- _About this exercise_:
How many lines of the listing contain the string "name"? Only the number is wanted.

------ Supplied information ------

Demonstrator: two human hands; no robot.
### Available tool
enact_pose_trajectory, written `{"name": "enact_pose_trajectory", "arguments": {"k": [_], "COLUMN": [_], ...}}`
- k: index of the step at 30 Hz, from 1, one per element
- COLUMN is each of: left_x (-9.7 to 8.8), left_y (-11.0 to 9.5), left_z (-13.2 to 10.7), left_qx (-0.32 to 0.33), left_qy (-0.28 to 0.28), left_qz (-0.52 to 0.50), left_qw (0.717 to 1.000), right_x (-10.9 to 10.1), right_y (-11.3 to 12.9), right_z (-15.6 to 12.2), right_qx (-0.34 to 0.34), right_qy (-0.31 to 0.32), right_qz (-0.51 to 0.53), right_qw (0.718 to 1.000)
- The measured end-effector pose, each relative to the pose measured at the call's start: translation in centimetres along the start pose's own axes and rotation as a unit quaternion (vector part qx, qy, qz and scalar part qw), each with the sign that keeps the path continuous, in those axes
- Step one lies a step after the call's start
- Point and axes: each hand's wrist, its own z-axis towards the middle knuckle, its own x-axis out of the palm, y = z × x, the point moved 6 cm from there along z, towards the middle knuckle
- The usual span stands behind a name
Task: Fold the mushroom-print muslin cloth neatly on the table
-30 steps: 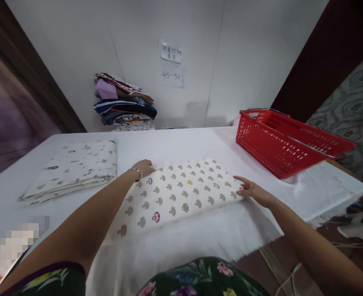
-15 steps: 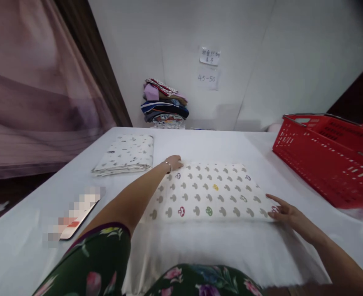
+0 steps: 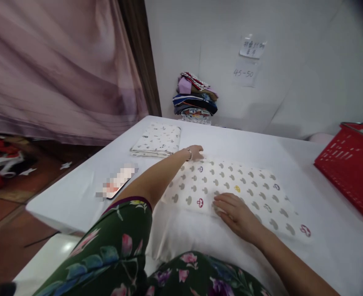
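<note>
A white cloth printed with mushrooms [image 3: 249, 181] lies spread as a flat rectangle in front of me. My left hand [image 3: 196, 152] is at its far left corner, with thumb and fingers apart and nothing visible between them. Over the near edge, left of the middle, my right hand [image 3: 238, 216] rests on the cloth, fingers stretched and slightly bent. It covers part of the print. Behind my left forearm sits a folded white cloth with a small grey print [image 3: 159, 137].
A phone with a blurred screen [image 3: 118, 181] lies left of my left arm on the white table [image 3: 76, 197]. The red basket [image 3: 351, 168] stands at the right. Stacked folded fabrics [image 3: 195, 98] rise behind the far edge, against the wall. A pink curtain [image 3: 76, 61] hangs at the left.
My right hand has moved left from the cloth's near right corner to its near edge. My left hand stays at the far left corner. The view has turned left.
</note>
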Motion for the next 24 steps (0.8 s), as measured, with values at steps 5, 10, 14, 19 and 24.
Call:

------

- _Exercise answer_:
2